Stanich had seen Connors’ fear of bike commuting in someone else: herself, years before.
“When I first started biking, I was afraid,” Stanich says. “I didn’t know how I was supposed to handle the roads. I was afraid of making drivers angry. I was afraid of hills. So I figured I could show someone that it’s not that scary, and how to handle all those things, as well as, you know, make a friend.”
The two exchanged some nervous emails and settled on a day to ride to campus together: Friday, April 29. Two days before Bike Month. Stanich, eager to help, planned a route from Connors’ home and tested it a few times.
When the big day arrived, it was raining. But the two Buddies rode to campus anyway. The rain poured, but Connors’ fear of biking to work evaporated as she realized that she could do it. And if it weren’t for the Bike Buddy program, she says, she would probably still be waiting to try a bike commute, too afraid to take that first ride.
“It was the motivation I needed,” Connors says. “Now I’m like, ‘Why did I wait for a year and a half? This is so amazing!’”
A surprising response
A surprising response
Across the UW, more and more commuters are discovering that amazing feeling. In less than two months, 137 Bike Buddies have signed up to offer assistance to beginning riders. So far, Transportation Services has matched 42 Bike Buddy pairs.
UW Bike Buddies are scattered throughout Seattle, with some living as far off as Edmonds, Redmond, Kent and Bainbridge and Vashon islands. You can see for yourself on our map of Bike Buddies’ home neighborhoods.
“The response from Bike Buddies has been particularly inspiring,” says Ted Sweeney, Transportation Services’ active transportation specialist. “I expected 15 to 20 people, maybe a few more, to volunteer to participate. With 137 buddies, we are able to make some really great matches for people in most neighborhoods within 10 miles of campus, and many places beyond that.”
And those matches can do more than pair you with someone to guide you along your first bike commute. They also introduce you to another face you’ll recognize around your neighborhood – most likely, someone from an entirely different corner of this huge university, whom you might never have met otherwise.
New commute, new friend
New commute, new friend
Take Carol Bogezi, a Ph.D. student in the School of Environmental and Forest Sciences who grew up in Uganda, and Adam Sherman, an assistant dean at the Evans School of Public Policy & Governance from Woodinville. They live two blocks apart in Ballard, but they’d never met before they were matched as Bike Buddies this spring.
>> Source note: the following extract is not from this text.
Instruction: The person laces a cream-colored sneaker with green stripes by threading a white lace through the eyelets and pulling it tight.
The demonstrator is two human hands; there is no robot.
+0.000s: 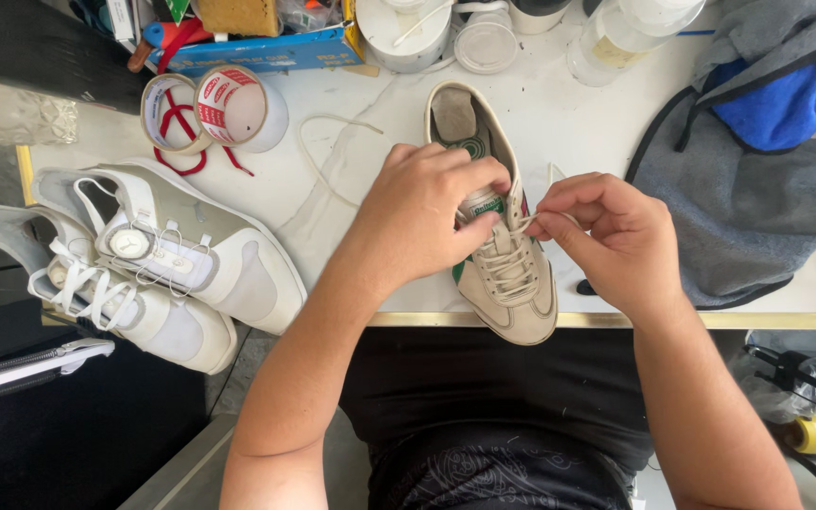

Bogezi learned to bike last year, and she had biked to campus a few times during April. But she had some questions: Would she be safe? What’s the best route to take? Could she really commute regularly by bike? “I didn’t know anyone who biked to campus from my neighborhood,” she says. “I thought it would be inspiring.”
Then she was matched with a Bike Buddy, Sherman, who began biking to campus about a year ago after his first child was born so he could save time by getting his daily exercise during his commute.
“The match was perfect,” Sherman says. He taught Bogezi tricks that he’d had to learn the hard way, guiding her along a shorter and safer route to campus that uses bike lanes and showing her how to fix a flat tire. “There wasn’t this for me,” he says, “and I thought, ‘This would have been nice.’”
Sherman had signed up to be a Bike Buddy because he tries to do whatever he can to encourage more people to bike, hoping to reduce climate impact and encourage bicycle-friendly infrastructure. But the program gave him more than that: He met a new friend and gained a new connection to his neighborhood. The two made fast friends, and they’ve ridden to campus together several times, chatting the whole way.
Connors and Stanich have become friends, too, emailing each other to report on their Bike Everywhere Challenge performance. “I had no idea I would get somebody who was awesome and friendly,” Connors says.